You’ve been visiting Lake Tahoe your entire life. You know it like the back of your hand because it’s like home to you. You live three hours west, but you’ve grown tired of having to rent a hotel for the weekend warrior trips you commit to throughout the year.
Or, Tahoe is home to you. You’ve put in the mandatory years of full-time residency to become a true “Tahoe/Truckee local,” yet you’re still renting. Not only are you renting, but you’re living in constant fear of being evicted so your landlord can Airbnb the place that you and your dog have called home for three years. You’re forced to continuously post in the Truckee/Tahoe Facebook page to scrounge up a rental that fits your budget and allows pets.
Either way, it’s time to buy. But where do you start? Real estate agents can be tough — they’re flakey, they’re too sales-y and, hey, you can do it on your own, right?
Everyone naturally strives to save money on all purchases. When it comes to buying a house, paying a realtor’s commission can seem daunting and expensive, so should you do it?
Let’s play a little game of true or false.
Keep in mind that, yes, I am an active agent, so my answers may lean toward hiring representation. I’ve witnessed a good friend become waist deep in legal proceedings over real estate litigation, and I’d imagine everyone has something better they’d like to be doing than sitting in court.
1) If you’re buying a property without an agent, you’ll save money because you won’t pay the realtor’s commission: False.

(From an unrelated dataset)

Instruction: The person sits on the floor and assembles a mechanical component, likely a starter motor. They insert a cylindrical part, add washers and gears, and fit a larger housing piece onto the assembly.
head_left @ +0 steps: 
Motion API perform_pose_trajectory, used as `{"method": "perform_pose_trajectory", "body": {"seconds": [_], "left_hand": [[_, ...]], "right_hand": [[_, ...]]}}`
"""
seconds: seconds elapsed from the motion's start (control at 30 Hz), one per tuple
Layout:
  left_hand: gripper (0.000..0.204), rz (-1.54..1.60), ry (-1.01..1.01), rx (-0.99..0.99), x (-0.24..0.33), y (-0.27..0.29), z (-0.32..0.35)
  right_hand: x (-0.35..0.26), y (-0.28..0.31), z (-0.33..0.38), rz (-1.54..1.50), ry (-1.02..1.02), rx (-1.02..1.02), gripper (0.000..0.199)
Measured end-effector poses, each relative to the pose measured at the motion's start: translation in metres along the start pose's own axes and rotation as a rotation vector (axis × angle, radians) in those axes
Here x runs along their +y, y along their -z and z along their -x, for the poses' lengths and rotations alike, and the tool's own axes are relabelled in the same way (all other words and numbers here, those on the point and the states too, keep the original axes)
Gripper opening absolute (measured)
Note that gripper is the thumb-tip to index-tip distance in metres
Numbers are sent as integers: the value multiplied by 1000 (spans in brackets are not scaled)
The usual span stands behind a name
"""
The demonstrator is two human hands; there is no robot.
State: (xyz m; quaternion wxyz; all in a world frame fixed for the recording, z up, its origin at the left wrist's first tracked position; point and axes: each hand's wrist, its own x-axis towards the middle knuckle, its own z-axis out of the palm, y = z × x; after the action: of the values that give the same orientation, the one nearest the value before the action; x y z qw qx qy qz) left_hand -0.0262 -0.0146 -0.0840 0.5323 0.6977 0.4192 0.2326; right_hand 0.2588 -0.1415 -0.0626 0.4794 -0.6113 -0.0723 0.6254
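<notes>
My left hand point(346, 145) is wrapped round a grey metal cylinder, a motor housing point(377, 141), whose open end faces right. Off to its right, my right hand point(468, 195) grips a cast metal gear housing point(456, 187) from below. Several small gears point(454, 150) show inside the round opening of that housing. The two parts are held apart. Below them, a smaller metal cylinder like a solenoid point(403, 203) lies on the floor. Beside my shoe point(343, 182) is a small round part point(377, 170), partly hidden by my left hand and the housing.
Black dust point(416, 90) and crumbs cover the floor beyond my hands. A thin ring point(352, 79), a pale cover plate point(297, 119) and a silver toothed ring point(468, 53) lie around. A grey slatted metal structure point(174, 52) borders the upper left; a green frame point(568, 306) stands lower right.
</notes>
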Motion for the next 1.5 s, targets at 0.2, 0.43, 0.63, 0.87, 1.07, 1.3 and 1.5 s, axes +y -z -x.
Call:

When the listing/selling agent (the real estate agent representing the sellers) has the listing agreement signed, the seller and realtor agree on a commission amount. The commission total is split between the buyer’s agent (the agent representing the buyer) and the listing agent.
Meaning the seller typically, unless otherwise agreed upon, pays both realtors’ fees. Which means that as a buyer, you don’t pay any additional money out of pocket to have a real estate professional on your side.
The fee obtained by agents, which is based on a percentage of the total home cost, can add up to thousands of dollars. For that money, a potential homeowner gets days, weeks, and in our Truckee/ Tahoe market, months of service and guidance from a housing professional.
2) If you don’t use a real estate agent, you won’t need to pay out of pocket for attorney fees, legal advice, or inspections: False.
Regardless of whether or not you as a buyer/seller hire a real estate agent to guide you along the journey, you’ll need, at the very minimum, to hire a legal professional to oversee the paperwork. When buying or selling a home, you’re dealing with multiple legal contracts, and taking this on without professional guidance may be risky, even if you’ve had significant experience.
Buyers are advised by a real estate professional to have inspections done on the property before signing off on contingency removal.
A home is one of the most important purchases a person will make in his or her lifetime, so why not ensure that it’s fully inspected? A home inspection is an inexpensive way to ensure your dream home doesn’t have leaks, faulty wiring, or plumbing issues. This inspection is an all-encompassing way to discover the true condition of the property you’re purchasing.
When using an agent, these inspections are not required, but come highly suggested. Meaning, if you want to cut costs on an inspection and opt out, you can do so with or without an agent.
3) You need a real estate agent to pull comparable properties (aka “comps”) to determine whether or not you’re paying fair market value of the home: False.
We live in a world overflowing with technology, meaning any answer you desire is essentially available at your fingertips. There are plenty of websites available and directed toward buyers working on their own.
To determine fair market value of a home, you’ll need to research homes recently sold, homes that are pending/contingent (meaning they are currently in escrow), and homes actively for sale. These websites are updated through individual MLS’s (multiple listing service) regularly.
I was in Vietnam last month, and it was my first time visiting that beautiful country. When I arrived in the crowded, busy, and intimidating streets of Hanoi, I was faced with a decision: Do I a) navigate on my own and do my best to find the hot spots? or b) hire a professional to guide me to those hot spots?
The guide was complimentary with our hotel stay, but still, I could do it on my own, right? Wrong. I tried it on my own and couldn’t get anywhere I planned on going.
Only after engaging a professional did I realize how much easier it was to have an experienced guide on my side.
If you do decide to fly solo, my main suggestion would be to do your homework. This will prevent you from overpaying for a property, overlooking crucial inspection findings, and dealing with legal repercussions down the line.